The issue is this doesn’t only depend on the AbstractArray type; it depends on what AbstractArray generic methods you need and where they come from. I could make a module of AbstractArray methods that only use the interface method length, and if for some reason you only need my module, length is the only thing you need to implement. Note that despite its primary role in my module, length is documented “optional” and defaults to depending on size in Base Julia.

An exact required_methods would require a list of desired function calls (your test suite in a sense), the modules they came from, and some module-wise designation of important interface methods. It would do part of the compilation process to recursively figure out all the unimplemented methods, then intersect those with the exhaustive set of designated interface methods. That granularity is complicated and time-consuming, it is much simpler to stick with the status quo of documenting the intended interface per package/project. For sanity’s sake, a project should not unilaterally introduce new interface methods to an interface it didn’t create, which effectively changes its meaning.

I’ve recently been chatting about Julia, and somebody made some comments that I think would fit well here:

I have a serious discoverability problem with Julia. Or perhaps Julia has the problem. The manual explaining Julia concepts is pretty good, but the documentation for most packages I need to use is inadequate. There’s a lot of friction even when doing simple things. For example, I can’t get keyword argument completion for functions with Eglot. I don’t remember how to manipulate plot features, and it’s off to the Plots.jl documentation for me every single time.

(Keyword argument completion is available with Python’s LSP implementation for me.) The Plots.jl docs are a good example of Julia’s almost-but-not-quite problem. It takes me forever to find what I’m looking for on there, (again) every single time. I’m not sure why. The second issue with Julia is that the names for functions aren’t great. Or at least not consistent. I use Mathematica once every few months, but between the auto-completion and the consistent CamelCase naming scheme I never have to leave the Notebook interface to find (or remember) what I want.

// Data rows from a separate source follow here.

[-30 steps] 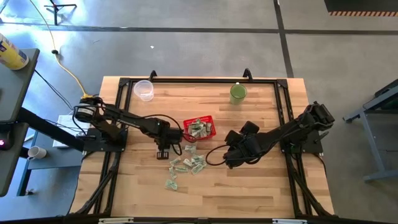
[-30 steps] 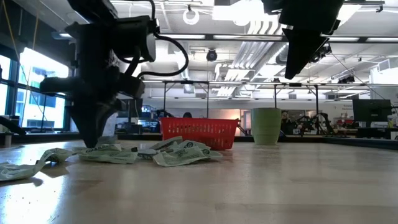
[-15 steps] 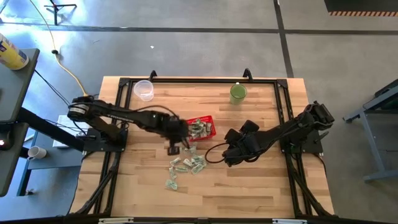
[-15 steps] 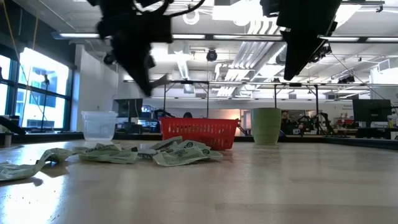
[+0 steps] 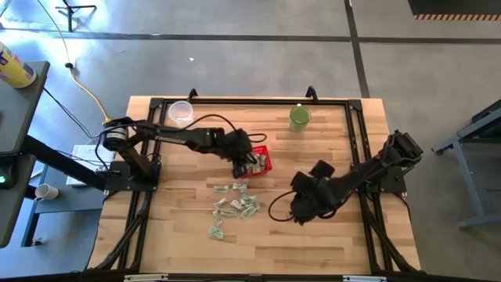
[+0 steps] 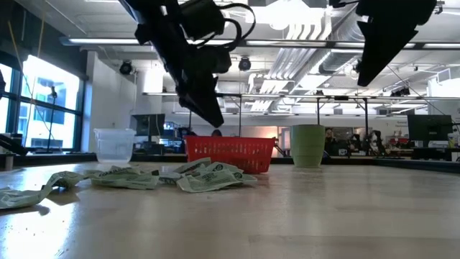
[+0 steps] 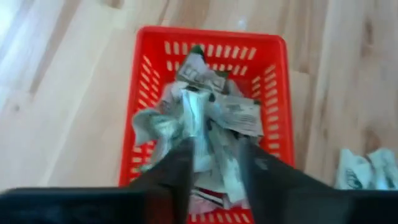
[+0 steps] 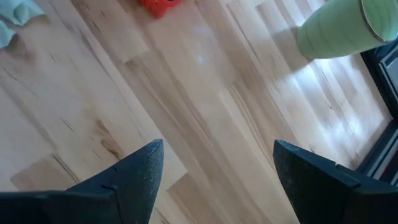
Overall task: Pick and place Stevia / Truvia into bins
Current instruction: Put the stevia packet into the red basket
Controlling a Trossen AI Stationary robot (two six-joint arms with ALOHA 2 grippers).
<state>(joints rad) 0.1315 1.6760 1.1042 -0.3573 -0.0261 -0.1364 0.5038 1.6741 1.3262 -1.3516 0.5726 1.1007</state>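
In your left wrist view the red basket (image 7: 208, 118) is cut off at its near side by the left gripper (image 7: 214, 171), and the gripper's base runs off the frame edge. That view is blurred; you cannot read the print on the sachets (image 7: 205, 121). In your right wrist view the green cup (image 8: 342, 28) and a red corner (image 8: 158, 6) are clipped by the edge. Right gripper (image 8: 214, 171): only finger (image 8: 134, 177) tips show.

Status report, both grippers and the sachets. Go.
Left gripper over red basket, shut on a sachet. Right gripper open, idle above bare table. Loose sachets on wood. Nothing blocking.
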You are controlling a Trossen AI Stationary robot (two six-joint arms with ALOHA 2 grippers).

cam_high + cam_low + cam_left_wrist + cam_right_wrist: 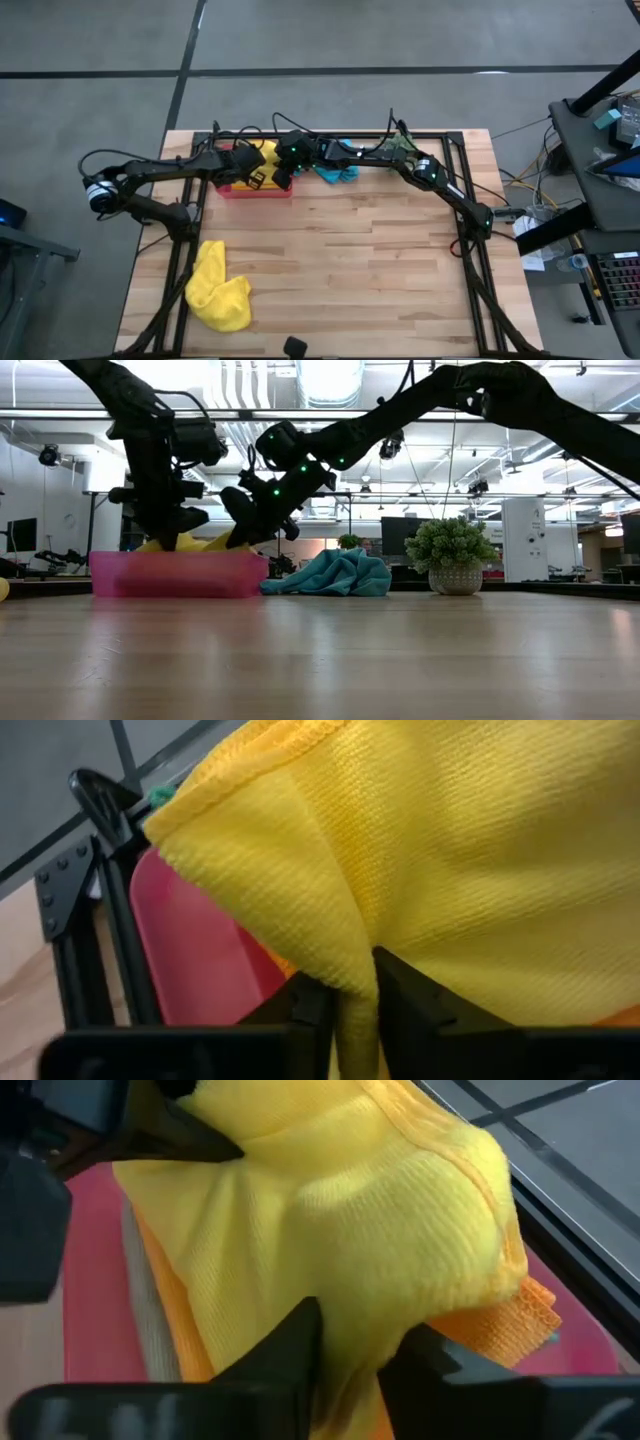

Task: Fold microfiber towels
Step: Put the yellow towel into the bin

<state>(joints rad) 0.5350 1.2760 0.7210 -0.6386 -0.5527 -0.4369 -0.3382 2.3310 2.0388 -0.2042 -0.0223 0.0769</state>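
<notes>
My high camera looks straight down on the whole table (330, 250). My low camera sits at tabletop height, facing the room. Both wrist cameras sit very close to the yellow towel (450, 850) over the pink tray (180, 575), their shared area.

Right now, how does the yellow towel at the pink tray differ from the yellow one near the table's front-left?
The yellow towel at the tray lies over the pink tray with both hands on it; the front yellow towel lies bunched on bare wood, untouched. The first rests on an orange towel; the second lies alone. Both are plain yellow.
</notes>
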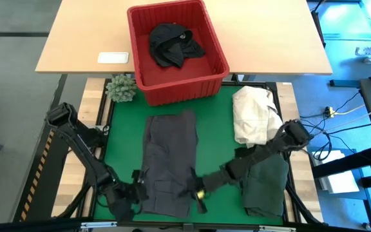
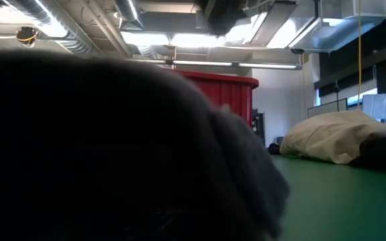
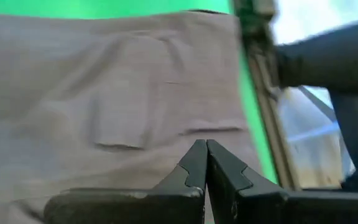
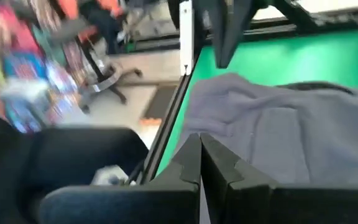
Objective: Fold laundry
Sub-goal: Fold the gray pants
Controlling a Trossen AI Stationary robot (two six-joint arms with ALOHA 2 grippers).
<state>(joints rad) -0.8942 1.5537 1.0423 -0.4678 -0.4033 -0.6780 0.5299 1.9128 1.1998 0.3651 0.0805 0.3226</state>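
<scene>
A dark grey garment (image 1: 169, 161) lies spread flat on the green mat (image 1: 124, 138), its length running from the near to the far side. In the low view its near end (image 2: 112, 147) fills the picture. My left gripper (image 1: 138, 185) is shut at the garment's near left edge, its fingertips (image 3: 205, 149) over the grey cloth. My right gripper (image 1: 198, 191) is shut at the near right edge, with a rumpled edge of the garment (image 4: 272, 118) just beyond it. Under the right arm lies a dark green garment (image 1: 266, 183). A black garment (image 1: 172, 44) sits in the red basket (image 1: 140, 38). My left gripper stands with shut fingers slanting down over the grey garment's near left part (image 3: 166, 134); no cloth shows between the fingers, and I cannot tell whether they touch it. My right gripper points almost level at the garment's near right edge (image 4: 229, 93); whether it touches the cloth I cannot tell.
A cream-white cloth heap (image 1: 253, 116) lies at the mat's far right. A small green plant (image 1: 121, 88) stands at the far left corner beside the basket. A white card (image 1: 113, 57) rests on the wooden table behind. The black frame rail (image 4: 173, 118) runs along the mat's near edge.
</scene>
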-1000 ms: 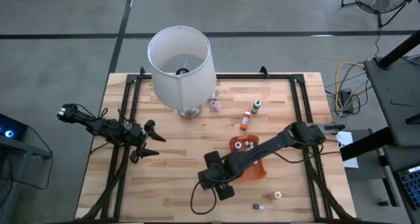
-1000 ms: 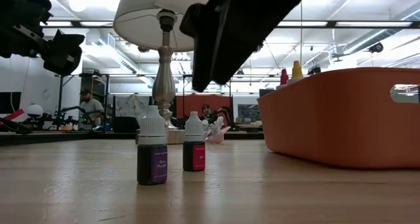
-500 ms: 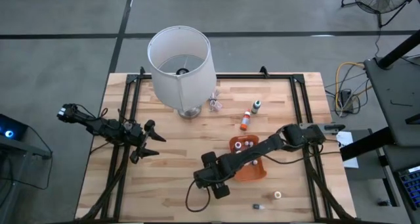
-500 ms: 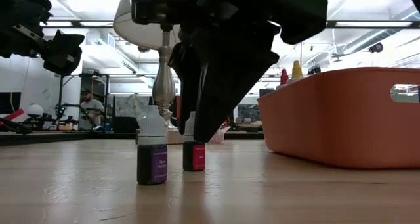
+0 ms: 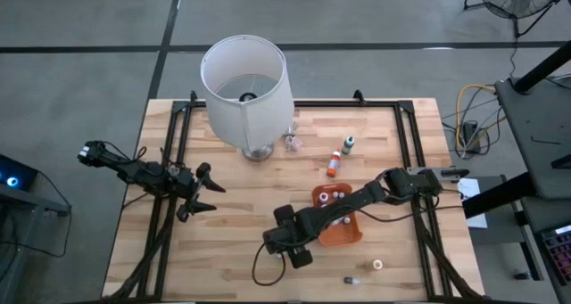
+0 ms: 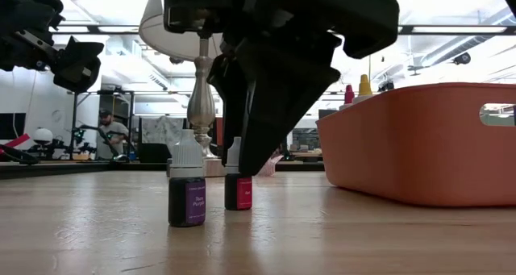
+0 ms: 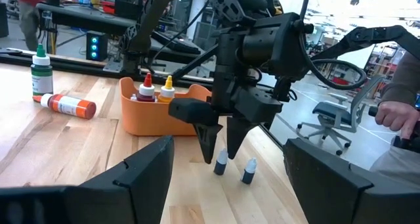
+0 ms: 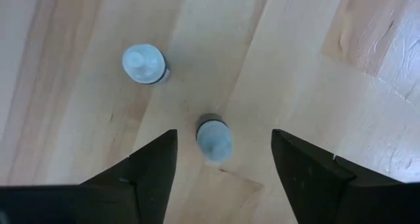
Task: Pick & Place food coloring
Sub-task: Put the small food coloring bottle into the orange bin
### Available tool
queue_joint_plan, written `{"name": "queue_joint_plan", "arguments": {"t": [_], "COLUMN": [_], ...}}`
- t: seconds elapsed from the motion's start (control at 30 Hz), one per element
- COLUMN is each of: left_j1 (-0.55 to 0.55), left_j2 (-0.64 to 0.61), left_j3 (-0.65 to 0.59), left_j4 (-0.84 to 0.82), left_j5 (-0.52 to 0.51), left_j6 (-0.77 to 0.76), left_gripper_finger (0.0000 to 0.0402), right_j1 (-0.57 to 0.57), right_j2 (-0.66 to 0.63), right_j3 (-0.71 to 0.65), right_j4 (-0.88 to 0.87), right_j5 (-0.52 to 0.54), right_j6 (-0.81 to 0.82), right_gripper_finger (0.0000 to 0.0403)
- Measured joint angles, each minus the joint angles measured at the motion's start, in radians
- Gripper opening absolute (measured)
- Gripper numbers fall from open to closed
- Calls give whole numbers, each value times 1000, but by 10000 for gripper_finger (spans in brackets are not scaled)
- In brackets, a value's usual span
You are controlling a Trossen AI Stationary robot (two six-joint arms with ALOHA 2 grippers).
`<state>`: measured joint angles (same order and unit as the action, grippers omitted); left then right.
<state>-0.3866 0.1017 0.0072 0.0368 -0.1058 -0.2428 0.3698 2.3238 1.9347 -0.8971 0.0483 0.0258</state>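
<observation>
The red bottle (image 6: 239,186) stands upright on the tabletop (image 5: 241,206), between the spread fingers of the right end effector (image 7: 222,146), which is wide open and holding nothing. The purple bottle (image 6: 187,190) stands just beside it, and the orange tray (image 5: 343,235) sits at about 3 o'clock from the pair in the high view.

A finger (image 8: 149,173) could clip the purple bottle on closing and tip it, since the two stand so near. An off-centre squeeze could also topple the light red bottle.

The left end effector (image 5: 203,190) waits open, well apart at 9 o'clock. The tabletop is pale wood planks with a lamp (image 5: 245,81) at 12 o'clock. Beyond is a workshop with a person (image 6: 107,132) seated.
</observation>
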Motion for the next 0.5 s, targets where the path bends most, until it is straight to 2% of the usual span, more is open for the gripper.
{"name": "queue_joint_plan", "arguments": {"t": [0.5], "left_j1": [0], "left_j2": [0], "left_j3": [0], "left_j4": [0], "left_j5": [0], "left_j6": [0], "left_gripper_finger": [259], "right_j1": [0], "right_j2": [0], "right_j3": [-7], "right_j4": [9], "right_j5": [0], "right_j6": [-3], "right_gripper_finger": [119]}}
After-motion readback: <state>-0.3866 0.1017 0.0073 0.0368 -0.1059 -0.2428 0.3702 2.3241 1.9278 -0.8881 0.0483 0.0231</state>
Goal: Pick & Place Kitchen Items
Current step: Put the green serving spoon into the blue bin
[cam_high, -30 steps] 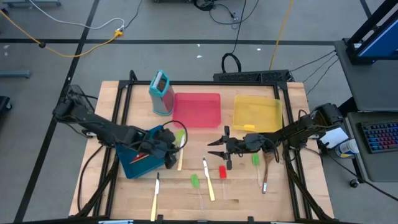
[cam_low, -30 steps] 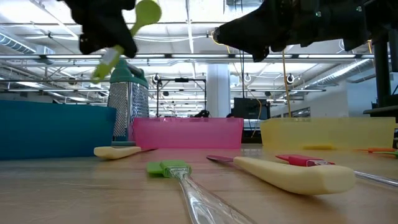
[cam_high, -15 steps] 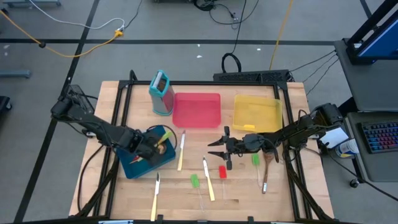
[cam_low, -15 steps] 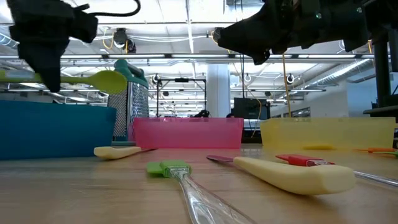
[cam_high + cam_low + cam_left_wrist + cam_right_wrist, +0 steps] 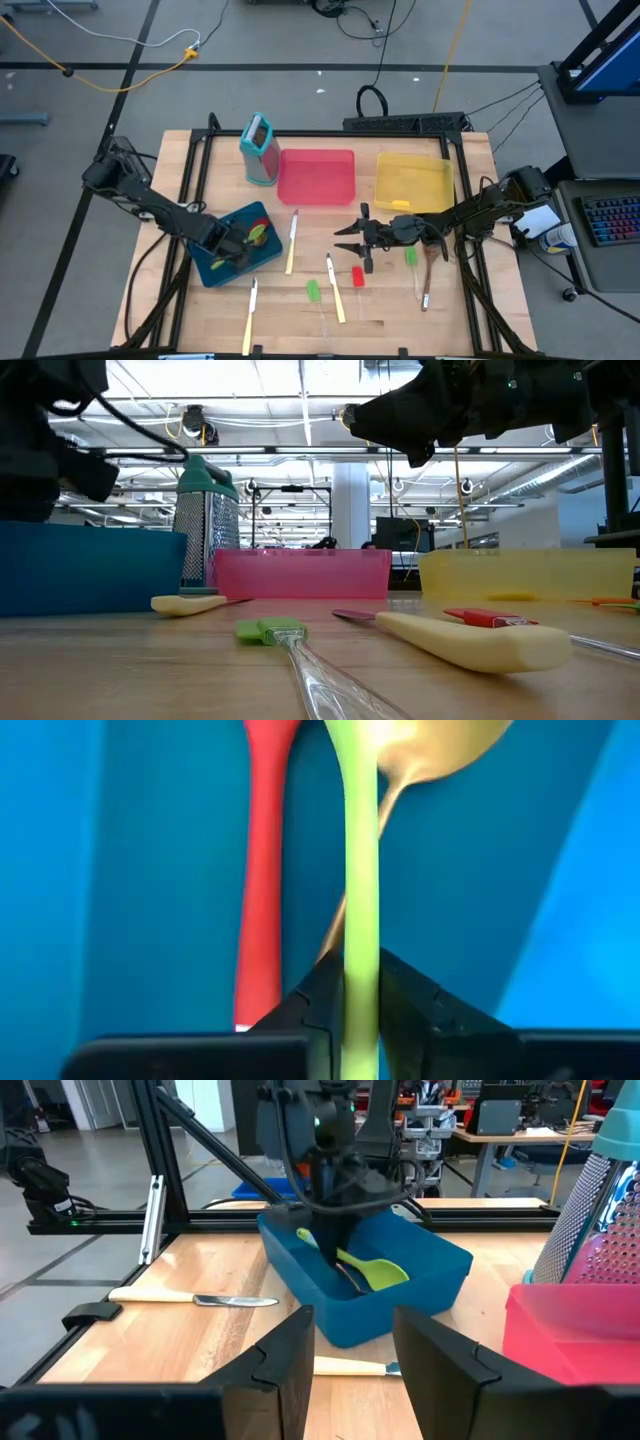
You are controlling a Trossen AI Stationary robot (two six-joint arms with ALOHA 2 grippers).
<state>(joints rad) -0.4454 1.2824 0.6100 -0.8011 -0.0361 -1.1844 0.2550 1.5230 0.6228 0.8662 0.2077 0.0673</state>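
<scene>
The green spoon (image 5: pixel 360 900) is the utensil in play: its slim handle runs straight up the middle of the left wrist frame, pinched between the left gripper's (image 5: pixel 358 1005) two dark fingers, which are nearly closed around it. Just beside it on the blue tray's floor lie a red spoon handle (image 5: pixel 262 870) to its left and a wooden spoon (image 5: pixel 430 755) whose bowl shows at the upper right of that frame. In the high view the left gripper (image 5: pixel 232 246) sits inside the blue tray (image 5: pixel 215 270) at lower left of the table, with the green spoon's bowl (image 5: pixel 259 236) showing toward the tray's upper right corner. The right wrist view shows the same from across the table: the green bowl (image 5: pixel 378 1270) resting in the tray under the dark left gripper.

The right gripper (image 5: pixel 345 238) hovers near the table's centre, its fingers spread apart and holding nothing. Below it lie a red piece (image 5: pixel 357 276), a cream-handled knife (image 5: pixel 335 294) and a green spatula (image 5: pixel 313 291); another cream-handled knife (image 5: pixel 291 243) lies just right of the blue tray, and a third (image 5: pixel 249 322) near the lower left edge.

No brand, label or writing can be read on any item.
</scene>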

The package ecosystem is bewildering. Not its mechanics, it appears to be well engineered and documented in the manual. It’s learnt from Python’s mistakes, at least. I mean searching for, deciding on and using an (often poorly documented) package to solve a problem is a painful task, especially since replacements spring up all the time. I’d like to get to the point where I can appreciate the much celebrated serendipities of Julia’s design. But the language+ecosystem wears me down every time I try to use it for a project.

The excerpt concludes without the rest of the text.